A mephitic hole in Yorkshire

Randeep Ramesh is sickened by the Rotherham report.

The putrid mess that oozes from the 160 pages of Alexis Jay’s report into child sexual exploitation in Rotherham is so thick that one gags rather than read the words.

Children in the town were systematically identified by gangs as vulnerable, seduced with drugs and drink, brainwashed into believing they were in a relationship with an adult and then used for sex, often raped before sometimes being trafficked to nearby cities to work as prostitutes.

The brutal violence that surrounded this depraved process was shocking. Children who refused to acquiesce to ever more macabre demands were doused in petrol, threatened with guns, made to witness brutally violent rapes and told they would be next if they told anyone.

We get numbed to it; we have to fight that. The violence in northern Nigeria…in Iraq…in the villages of India where dalit women are forced to clean up human shit every day of their lives…in Rotherham…We have to keep getting un-numbed to it.

What allowed these crimes to continue was not just that abused children were cowed into silence or mentally enslaved by older men, but that even when they spoke out they were met by a culture of disbelief from the authorities.

Time and time again, police and social workers appear to talk of mothers being unable to deal with children “growing up”.

In one instance, a girl of 12 was groomed, raped and then trafficked. The authorities “blamed the child … for placing herself at risk”.

In another case an 11-year-old girl had been sexually assaulted, then a year later found drunk in a car with a suspected abuser who had taken indecent pictures of her on his phone. She was declared to be at “no risk of sexual exploitation”.

If that’s no risk, what would at risk look like?

What made South Yorkshire perhaps more politically charged is that in many cases the victims were underage white girls and the perpetrators were Asian men.

There were other abuse cases – in Oxford and Telford – with the same mix of ethnicities.

The far right had a field day with slogans which cast Muslim men as dangerous paedophiles. The tabloids leapt on remarks made in 2012 by the judge in a widely reported Rochdale case, Gerald Clifton, who in sentencing nine Asian men for 77 years for abusing and raping up to 47 girls said: “I believe one of the factors which led to that is that they [the victims] were not of your community or religion.”

Discomfiting, isn’t it.


  1. AsqJames says

    Samira Ahmed’s (@SamiraAhmedUK) was tweeting snippets of the report earlier, and then linked to a blog post from 2012 (after the Rochdale case). Here’s how it starts:

    15 years ago the renowned filmmaker Peter Kosminsky made No Child of Mine, a controversial drama about a teenage girl in care who’d ended up being passed around by men for sex. The phenomenon was called “conveyor belt grooming”. The script was based on the experience of a real young woman.She was played in the film by Brooke Kinsella. It won a BAFTA in 1998 for best single drama, but the TV company which had commissioned it, threatened not to show it and there was a huge row about its content, with tabloid newspapers expressing outrage. The same papers which this week are outraged by the scale of such abuse. I asked Kosminsky today how he felt about the revelations from Rochdale.

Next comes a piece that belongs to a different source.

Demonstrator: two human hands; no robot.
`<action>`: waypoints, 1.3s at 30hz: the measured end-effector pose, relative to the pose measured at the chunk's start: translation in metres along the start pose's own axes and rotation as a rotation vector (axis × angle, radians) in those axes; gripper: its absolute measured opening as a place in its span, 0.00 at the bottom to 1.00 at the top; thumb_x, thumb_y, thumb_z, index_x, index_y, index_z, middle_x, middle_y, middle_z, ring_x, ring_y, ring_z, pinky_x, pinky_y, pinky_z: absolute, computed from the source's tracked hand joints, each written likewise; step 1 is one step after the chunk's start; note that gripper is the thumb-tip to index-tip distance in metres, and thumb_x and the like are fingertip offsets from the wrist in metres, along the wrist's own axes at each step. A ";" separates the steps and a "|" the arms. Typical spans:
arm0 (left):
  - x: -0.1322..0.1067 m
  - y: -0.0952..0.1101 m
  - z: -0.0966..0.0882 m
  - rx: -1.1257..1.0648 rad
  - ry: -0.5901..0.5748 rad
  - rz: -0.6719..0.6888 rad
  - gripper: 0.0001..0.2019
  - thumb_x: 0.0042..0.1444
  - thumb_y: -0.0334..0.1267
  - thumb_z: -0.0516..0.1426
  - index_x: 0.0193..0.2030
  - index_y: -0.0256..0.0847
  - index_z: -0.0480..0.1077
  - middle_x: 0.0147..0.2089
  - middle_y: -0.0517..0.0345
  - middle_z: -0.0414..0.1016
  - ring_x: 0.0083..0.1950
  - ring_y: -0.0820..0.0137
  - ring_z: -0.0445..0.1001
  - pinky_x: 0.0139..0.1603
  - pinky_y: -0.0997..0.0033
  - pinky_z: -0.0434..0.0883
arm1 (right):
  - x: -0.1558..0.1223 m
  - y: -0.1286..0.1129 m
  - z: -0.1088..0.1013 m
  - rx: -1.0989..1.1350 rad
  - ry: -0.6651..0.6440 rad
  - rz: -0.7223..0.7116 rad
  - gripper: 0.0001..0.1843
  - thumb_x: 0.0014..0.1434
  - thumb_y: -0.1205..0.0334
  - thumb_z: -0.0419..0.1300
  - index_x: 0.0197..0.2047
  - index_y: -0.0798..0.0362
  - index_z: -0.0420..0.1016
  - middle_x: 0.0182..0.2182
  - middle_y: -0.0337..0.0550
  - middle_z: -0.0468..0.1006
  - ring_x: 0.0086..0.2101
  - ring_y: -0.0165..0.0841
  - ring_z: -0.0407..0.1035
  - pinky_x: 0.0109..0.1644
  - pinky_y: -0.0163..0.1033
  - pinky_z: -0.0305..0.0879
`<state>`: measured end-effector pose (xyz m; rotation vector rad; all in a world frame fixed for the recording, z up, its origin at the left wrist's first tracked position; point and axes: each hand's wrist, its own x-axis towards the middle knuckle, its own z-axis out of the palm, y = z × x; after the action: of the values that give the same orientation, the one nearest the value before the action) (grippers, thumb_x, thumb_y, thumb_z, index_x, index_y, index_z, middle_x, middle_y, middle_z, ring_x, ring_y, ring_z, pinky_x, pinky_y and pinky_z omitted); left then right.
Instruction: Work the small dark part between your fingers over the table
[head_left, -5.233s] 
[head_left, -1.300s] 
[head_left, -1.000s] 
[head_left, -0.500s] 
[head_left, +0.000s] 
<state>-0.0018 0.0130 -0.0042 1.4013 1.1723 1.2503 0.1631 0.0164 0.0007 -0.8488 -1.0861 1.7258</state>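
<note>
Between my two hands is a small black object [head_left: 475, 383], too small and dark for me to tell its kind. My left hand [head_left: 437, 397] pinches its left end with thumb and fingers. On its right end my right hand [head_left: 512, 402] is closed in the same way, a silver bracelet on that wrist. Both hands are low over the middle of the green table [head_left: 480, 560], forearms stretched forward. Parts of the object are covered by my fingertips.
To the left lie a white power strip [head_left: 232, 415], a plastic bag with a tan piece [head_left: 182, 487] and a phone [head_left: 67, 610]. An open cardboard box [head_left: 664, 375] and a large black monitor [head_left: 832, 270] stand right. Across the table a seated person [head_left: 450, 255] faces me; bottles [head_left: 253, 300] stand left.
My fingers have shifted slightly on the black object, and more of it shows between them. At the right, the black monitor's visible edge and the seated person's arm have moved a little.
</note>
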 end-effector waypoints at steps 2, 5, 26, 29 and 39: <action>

    No Child of Mine was made in 1997.

    The phenomenon was called “conveyor belt grooming”.

    Professor Jay’s report covers the years 1997-2013.

    The general public may be forgiven for not knowing this was a thing, but not those in positions of trust within the council, the police and elsewhere. The process was well enough established to be recognised as a specific phenomenon and be named. In 1997.

    It wasn’t in the consciousness of the general public in 1997, but it wan’t exactly secret either. Some people knew in 1997. Some of them cared enough to write a film to raise awareness in 1997, others were telling the police or social services in 1997 (and apparently ever since, perhaps earlier too).

    But other people were ignoring it. Other people were pretending they didn’t know. Other people were unwilling to acknowledge things that made them uncomfortable or would be too difficult to tackle. Other people were dismissing the reports of victims because they were slutty sexual deviants, or of their families because they were bad parents or had other social problems, or of the victim’s advocates because they were fantasists or racists.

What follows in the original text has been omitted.